YOUR ASSIGNMENT
Write out the stretch of lines below that begins at the line with "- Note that" and ends at the line with "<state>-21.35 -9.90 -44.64", including both, exactly as given and nothing more.

Data entries
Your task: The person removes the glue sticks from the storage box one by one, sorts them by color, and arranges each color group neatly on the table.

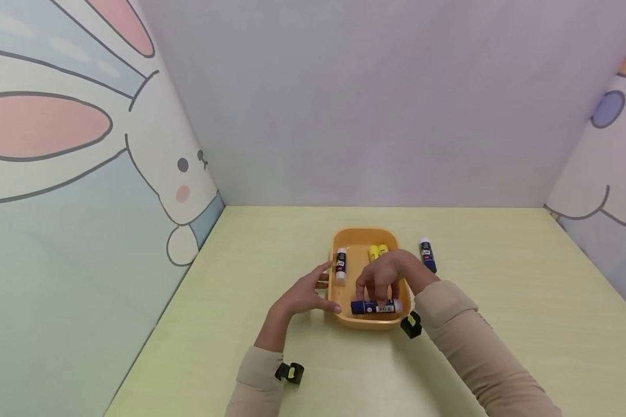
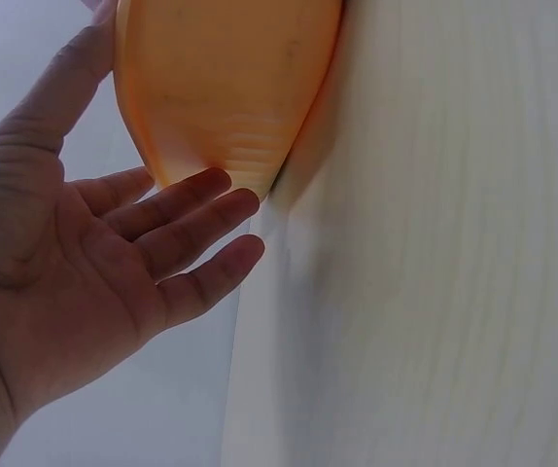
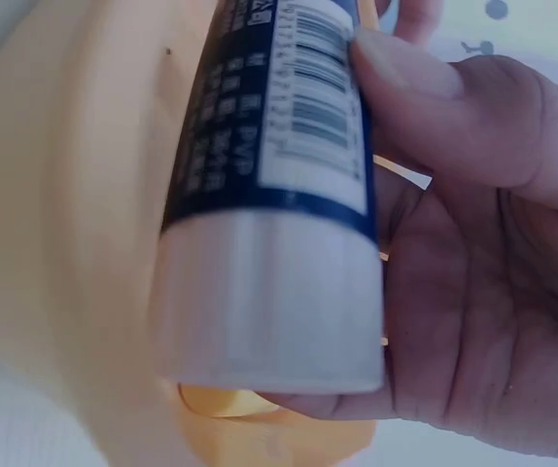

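Note:
An orange tray point(image 1: 363, 236) stands on the table. At its front end my right hand point(image 1: 382, 277) pinches a dark blue glue stick point(image 1: 367, 307) with a white end, lying crosswise; in the right wrist view the thumb presses beside the barcode label on the glue stick point(image 3: 269, 214). My left hand point(image 1: 306, 292) is at the tray's left side, fingers spread and loosely bent. In the left wrist view, that hand's point(image 2: 85, 253) fingers are by the outer wall of the tray point(image 2: 230, 78), its thumb at the rim.
Inside the tray, another blue and white glue stick point(image 1: 341, 266) lies along the left wall. Two yellow sticks point(image 1: 374, 252) are at the back, partly hidden by my right hand. Outside, to the right, a blue glue stick point(image 1: 427, 255) lies on the table point(image 1: 501, 272). Walls enclose the table's back and sides.

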### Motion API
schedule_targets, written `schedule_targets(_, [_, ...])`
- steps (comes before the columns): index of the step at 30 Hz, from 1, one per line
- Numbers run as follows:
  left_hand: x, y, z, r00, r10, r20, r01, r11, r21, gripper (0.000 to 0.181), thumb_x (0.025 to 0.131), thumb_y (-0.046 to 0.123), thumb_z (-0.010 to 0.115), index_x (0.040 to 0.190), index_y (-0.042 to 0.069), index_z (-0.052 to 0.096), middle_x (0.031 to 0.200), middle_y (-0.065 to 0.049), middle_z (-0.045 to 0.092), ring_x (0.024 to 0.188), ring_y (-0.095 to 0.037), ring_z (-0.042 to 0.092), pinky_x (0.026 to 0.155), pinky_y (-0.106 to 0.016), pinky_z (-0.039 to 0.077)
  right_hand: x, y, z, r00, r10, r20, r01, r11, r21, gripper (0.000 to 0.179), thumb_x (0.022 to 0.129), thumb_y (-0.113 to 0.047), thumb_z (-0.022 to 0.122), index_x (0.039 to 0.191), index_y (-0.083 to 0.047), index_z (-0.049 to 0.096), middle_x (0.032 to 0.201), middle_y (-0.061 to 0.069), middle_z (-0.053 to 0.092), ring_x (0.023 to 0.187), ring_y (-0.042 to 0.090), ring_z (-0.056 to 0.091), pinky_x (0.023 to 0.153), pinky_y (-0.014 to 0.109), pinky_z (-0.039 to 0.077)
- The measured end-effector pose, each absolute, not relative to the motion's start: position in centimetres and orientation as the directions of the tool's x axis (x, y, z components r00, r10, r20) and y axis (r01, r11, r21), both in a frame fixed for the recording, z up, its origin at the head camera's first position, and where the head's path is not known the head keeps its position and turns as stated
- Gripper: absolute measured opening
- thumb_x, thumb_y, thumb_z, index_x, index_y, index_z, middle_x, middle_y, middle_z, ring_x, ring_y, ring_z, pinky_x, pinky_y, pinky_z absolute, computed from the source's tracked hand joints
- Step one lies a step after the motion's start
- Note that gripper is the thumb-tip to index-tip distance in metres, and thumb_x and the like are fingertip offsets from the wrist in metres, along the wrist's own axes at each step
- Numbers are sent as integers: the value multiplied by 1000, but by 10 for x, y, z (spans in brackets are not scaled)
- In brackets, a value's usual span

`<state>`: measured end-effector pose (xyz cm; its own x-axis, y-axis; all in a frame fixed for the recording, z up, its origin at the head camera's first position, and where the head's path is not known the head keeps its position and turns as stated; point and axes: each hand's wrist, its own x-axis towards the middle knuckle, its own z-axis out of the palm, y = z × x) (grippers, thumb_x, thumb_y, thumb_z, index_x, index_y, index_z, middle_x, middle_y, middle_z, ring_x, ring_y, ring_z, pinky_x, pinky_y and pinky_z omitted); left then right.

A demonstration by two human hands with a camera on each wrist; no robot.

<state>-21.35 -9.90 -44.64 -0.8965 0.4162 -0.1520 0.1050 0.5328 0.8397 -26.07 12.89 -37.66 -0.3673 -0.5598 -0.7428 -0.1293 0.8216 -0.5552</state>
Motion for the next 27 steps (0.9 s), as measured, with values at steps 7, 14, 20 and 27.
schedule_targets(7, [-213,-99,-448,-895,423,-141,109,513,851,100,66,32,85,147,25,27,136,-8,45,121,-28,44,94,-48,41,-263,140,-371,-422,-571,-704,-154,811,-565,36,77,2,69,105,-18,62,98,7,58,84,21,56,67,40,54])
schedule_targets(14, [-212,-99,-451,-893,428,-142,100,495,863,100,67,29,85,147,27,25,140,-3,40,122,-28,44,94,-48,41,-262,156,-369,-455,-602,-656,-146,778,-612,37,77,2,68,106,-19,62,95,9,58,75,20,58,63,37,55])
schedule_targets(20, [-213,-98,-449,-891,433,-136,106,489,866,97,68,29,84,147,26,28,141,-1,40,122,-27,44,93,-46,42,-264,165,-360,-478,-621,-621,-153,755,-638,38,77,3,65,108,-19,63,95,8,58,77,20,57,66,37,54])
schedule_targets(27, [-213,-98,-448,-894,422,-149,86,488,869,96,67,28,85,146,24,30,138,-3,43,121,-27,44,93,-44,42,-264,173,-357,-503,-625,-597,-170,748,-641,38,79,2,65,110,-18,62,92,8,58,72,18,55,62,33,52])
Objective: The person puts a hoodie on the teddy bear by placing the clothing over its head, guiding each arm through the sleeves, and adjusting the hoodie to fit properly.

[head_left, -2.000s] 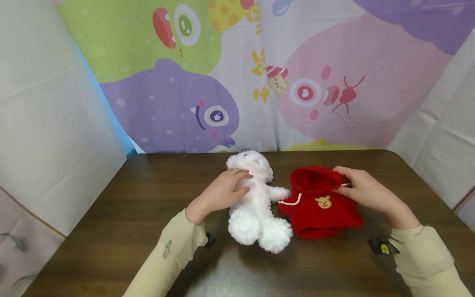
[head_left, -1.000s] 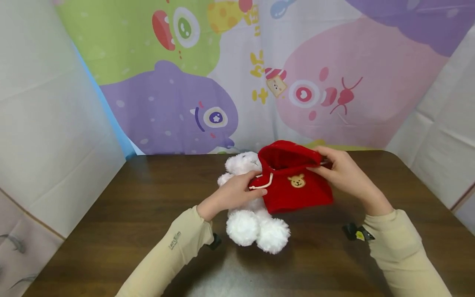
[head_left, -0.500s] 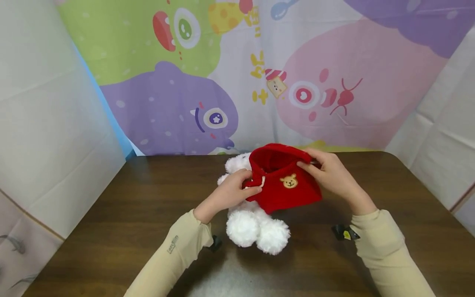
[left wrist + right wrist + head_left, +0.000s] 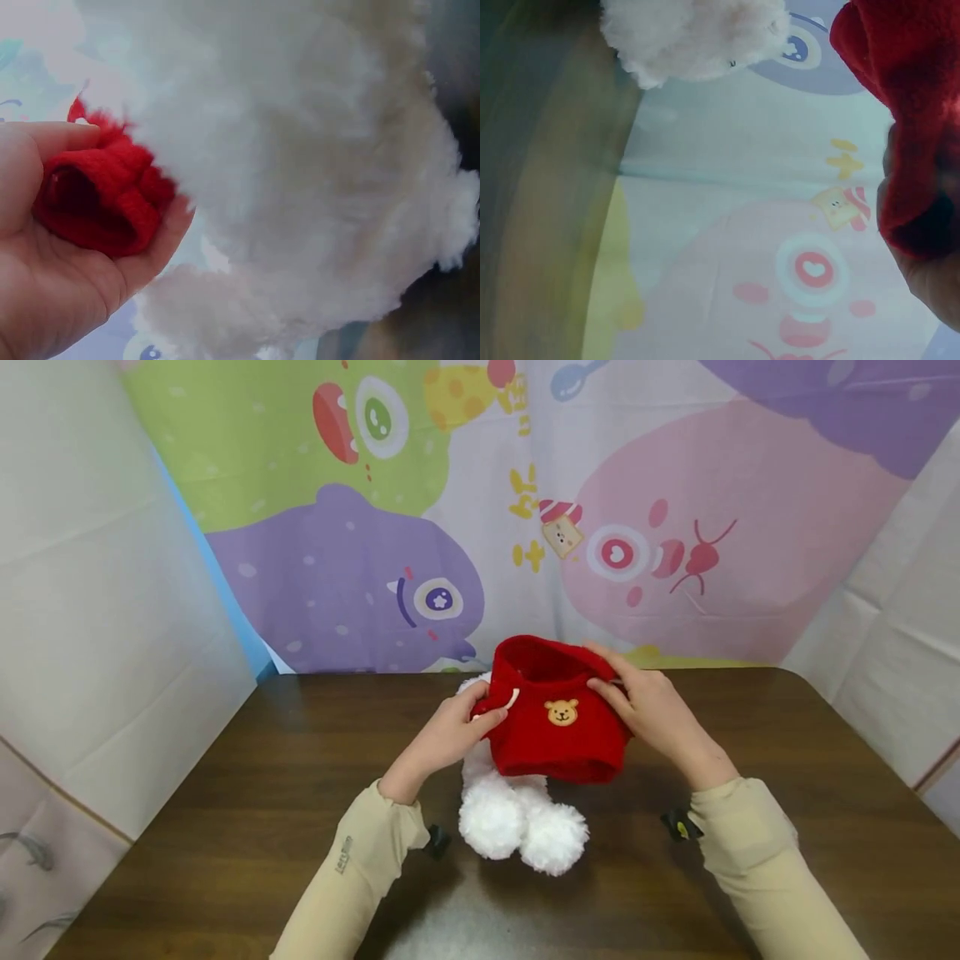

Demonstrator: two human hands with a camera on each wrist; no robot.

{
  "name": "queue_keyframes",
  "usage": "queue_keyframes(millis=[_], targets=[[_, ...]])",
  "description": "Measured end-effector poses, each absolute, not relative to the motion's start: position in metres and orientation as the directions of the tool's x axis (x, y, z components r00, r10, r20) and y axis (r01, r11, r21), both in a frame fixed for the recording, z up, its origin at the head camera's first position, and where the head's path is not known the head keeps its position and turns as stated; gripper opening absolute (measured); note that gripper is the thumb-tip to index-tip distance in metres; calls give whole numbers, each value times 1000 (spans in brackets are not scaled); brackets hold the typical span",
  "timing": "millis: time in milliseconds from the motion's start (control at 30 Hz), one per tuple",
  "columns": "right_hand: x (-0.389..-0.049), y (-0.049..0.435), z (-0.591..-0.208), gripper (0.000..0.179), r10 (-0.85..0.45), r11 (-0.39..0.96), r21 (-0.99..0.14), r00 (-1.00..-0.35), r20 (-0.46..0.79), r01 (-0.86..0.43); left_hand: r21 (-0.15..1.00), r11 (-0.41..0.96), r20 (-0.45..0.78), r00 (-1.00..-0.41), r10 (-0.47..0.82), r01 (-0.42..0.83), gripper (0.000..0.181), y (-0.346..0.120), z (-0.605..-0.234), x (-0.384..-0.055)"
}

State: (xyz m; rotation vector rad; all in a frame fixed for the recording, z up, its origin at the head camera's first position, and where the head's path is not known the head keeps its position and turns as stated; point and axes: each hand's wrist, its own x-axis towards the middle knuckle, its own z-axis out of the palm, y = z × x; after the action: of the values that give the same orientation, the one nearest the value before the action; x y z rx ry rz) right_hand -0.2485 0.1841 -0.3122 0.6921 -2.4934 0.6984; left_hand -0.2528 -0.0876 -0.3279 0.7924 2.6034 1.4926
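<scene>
Currently, a red sweater (image 4: 558,743) is held up over a white plush toy (image 4: 491,818).
At the sweater's nine o'clock, a sleeve (image 4: 112,180) is gripped by the left hand (image 4: 442,731), with a white drawstring (image 4: 513,698) seen near the grip. Most of the toy is hidden by the sweater, its fluffy feet (image 4: 555,839) being left in sight toward seven and six o'clock. A bear patch (image 4: 562,712) is shown mid-front, and at three o'clock the sweater's other side is gripped by the right hand (image 4: 660,710).

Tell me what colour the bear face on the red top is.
The bear face is tan, showing best in the head view.
</scene>
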Motion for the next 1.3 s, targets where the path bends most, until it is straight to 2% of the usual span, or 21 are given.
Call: queue_keyframes(millis=[267, 467, 767, 933, 1300], targets=[[-257, 182, -318, 48, -268, 625, -575, -837, 476, -528, 790, 426, 254, -868, 427, 441, 24, -94, -317, -261], [-271, 179, -326, 43, -277, 545, -653, -848, 452, -526, 771, 493, 249, -904, 348, 402, 28, -99, -314, -269], [-290, 174, -339, 35, -212, 543, -710, -892, 399, -447, 788, 522, 237, -944, 231, 326, 32, -101, -323, -288], [-300, 173, -352, 28, -180, 596, -692, -908, 378, -406, 823, 499, 230, -963, 142, 270, 31, -99, -329, -298], [-313, 163, -377, 28, -202, 690, -643, -941, 271, -333, 792, 586, 193, -981, 25, 171, 28, -99, -347, -303]])
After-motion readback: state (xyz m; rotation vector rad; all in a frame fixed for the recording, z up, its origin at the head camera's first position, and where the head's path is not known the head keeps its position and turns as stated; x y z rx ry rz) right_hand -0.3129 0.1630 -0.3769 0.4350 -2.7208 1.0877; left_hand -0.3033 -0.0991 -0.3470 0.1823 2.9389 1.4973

ANSWER FOR THE TASK
- Note that gripper is the thumb-tip to index-tip distance in metres, and thumb_x and the like are fingertip offsets from the wrist in metres, along the wrist's own axes at each step
- Numbers are sent as integers: the value multiplied by 1000, but by 10 for x, y, z (spans in brackets are not scaled)
- In brackets, a value's usual span

`<state>`: measured end-effector pose (xyz cm; its own x-axis, y-axis; all in a frame fixed for the recording, z up, its origin at the head camera's first position, and where the head's path is not known the head keeps its position and turns as stated; point and axes: each hand's wrist, its own x-axis towards the middle knuckle, its own z-axis out of the palm, y = z × x) (grippers, thumb_x, thumb_y, thumb_z, index_x, index_y, index_z, middle_x, middle_y, middle_z, ring_x, ring_y, ring_z, pinky_x, pinky_y and pinky_z omitted); left then right.

A demonstration by two human hands with a camera on each wrist; no robot.

<state>-21.35 -9.90 -44.64 -0.8965 0.4162 -0.1520 0.1050 0.5328 0.8397 -26.07 12.89 -37.66 -0.3673 -0.5598 -0.7428 -0.1293 0.8216 -0.5552</state>

The work on this exercise is done.